PEAF: Learnable Power Efficient Analog Acoustic Features for Audio Recognition
This work addresses power consumption issues for battery-operated smart audio devices, offering an incremental improvement through analog signal processing and learnable features.
The paper tackled the problem of power efficiency in wearable and IoT audio devices by developing power-efficient analog acoustic features (PEAF), validated with fabricated CMOS chips, achieving higher power efficiency with competitive accuracy in wake word detection and keyword spotting tasks, with up to a 7% improvement in KWS accuracy through information bottleneck analysis.

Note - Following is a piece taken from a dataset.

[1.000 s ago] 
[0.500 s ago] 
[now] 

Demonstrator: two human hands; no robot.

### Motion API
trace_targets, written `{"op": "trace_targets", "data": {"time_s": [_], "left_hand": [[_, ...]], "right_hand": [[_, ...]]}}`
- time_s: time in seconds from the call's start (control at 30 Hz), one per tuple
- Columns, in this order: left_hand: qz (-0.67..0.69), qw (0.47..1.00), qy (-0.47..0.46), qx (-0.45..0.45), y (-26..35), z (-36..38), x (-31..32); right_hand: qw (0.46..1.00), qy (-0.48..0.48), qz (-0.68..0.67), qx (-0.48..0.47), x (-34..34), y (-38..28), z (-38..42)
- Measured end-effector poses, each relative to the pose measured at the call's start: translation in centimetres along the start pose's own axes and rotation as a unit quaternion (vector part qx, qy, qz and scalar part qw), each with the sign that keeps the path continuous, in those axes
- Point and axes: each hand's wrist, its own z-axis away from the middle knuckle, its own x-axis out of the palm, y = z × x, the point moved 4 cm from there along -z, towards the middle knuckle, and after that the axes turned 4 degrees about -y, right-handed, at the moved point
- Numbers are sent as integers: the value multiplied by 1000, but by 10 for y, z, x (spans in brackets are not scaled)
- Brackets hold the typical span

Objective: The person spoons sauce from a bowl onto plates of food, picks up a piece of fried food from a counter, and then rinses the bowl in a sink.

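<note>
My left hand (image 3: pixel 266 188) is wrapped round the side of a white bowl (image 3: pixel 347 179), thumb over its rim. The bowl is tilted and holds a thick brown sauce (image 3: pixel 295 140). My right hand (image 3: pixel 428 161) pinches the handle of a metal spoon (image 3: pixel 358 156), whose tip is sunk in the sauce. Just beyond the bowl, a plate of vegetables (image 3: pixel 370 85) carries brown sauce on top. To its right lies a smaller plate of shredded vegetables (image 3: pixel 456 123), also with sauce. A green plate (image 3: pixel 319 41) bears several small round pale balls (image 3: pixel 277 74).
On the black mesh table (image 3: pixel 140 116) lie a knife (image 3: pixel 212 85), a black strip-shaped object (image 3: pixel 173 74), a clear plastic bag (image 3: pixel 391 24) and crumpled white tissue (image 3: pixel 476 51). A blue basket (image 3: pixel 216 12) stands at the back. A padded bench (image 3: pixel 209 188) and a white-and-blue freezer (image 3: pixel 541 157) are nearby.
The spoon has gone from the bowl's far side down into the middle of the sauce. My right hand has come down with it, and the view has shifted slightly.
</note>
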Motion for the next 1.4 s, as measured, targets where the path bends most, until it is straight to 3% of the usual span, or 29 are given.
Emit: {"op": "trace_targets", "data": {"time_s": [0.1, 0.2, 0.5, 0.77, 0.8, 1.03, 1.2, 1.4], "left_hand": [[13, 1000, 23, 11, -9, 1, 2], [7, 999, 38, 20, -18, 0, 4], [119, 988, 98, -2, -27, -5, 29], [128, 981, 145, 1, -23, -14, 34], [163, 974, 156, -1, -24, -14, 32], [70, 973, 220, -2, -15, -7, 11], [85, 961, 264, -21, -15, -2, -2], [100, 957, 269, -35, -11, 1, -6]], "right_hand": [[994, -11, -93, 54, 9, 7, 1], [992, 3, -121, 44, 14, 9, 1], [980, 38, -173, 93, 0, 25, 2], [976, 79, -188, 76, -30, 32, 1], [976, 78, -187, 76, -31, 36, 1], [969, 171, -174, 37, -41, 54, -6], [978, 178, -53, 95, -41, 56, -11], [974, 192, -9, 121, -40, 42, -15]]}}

At the end of Moore's law, new computing paradigms are required to prolong the battery life of wearable and IoT smart audio devices. Theoretical analysis and physical validation have shown that analog signal processing (ASP) can be more power-efficient than its digital counterpart in the realm of low-to-medium signal-to-noise ratio applications. In addition, ASP allows a direct interface with an analog microphone without a power-hungry analog-to-digital converter. Here, we present power-efficient analog acoustic features (PEAF) that are validated by fabricated CMOS chips for running audio recognition. Linear, non-linear, and learnable PEAF variants are evaluated on two speech processing tasks that are demanded in many battery-operated devices: wake word detection (WWD) and keyword spotting (KWS). Compared to digital acoustic features, higher power efficiency with competitive classification accuracy can be obtained. A novel theoretical framework based on information theory is established to analyze the information flow in each individual stage of the feature extraction pipeline. The analysis identifies the information bottleneck and helps improve the KWS accuracy by up to 7%. This work may pave the way to building more power-efficient smart audio devices with best-in-class inference performance.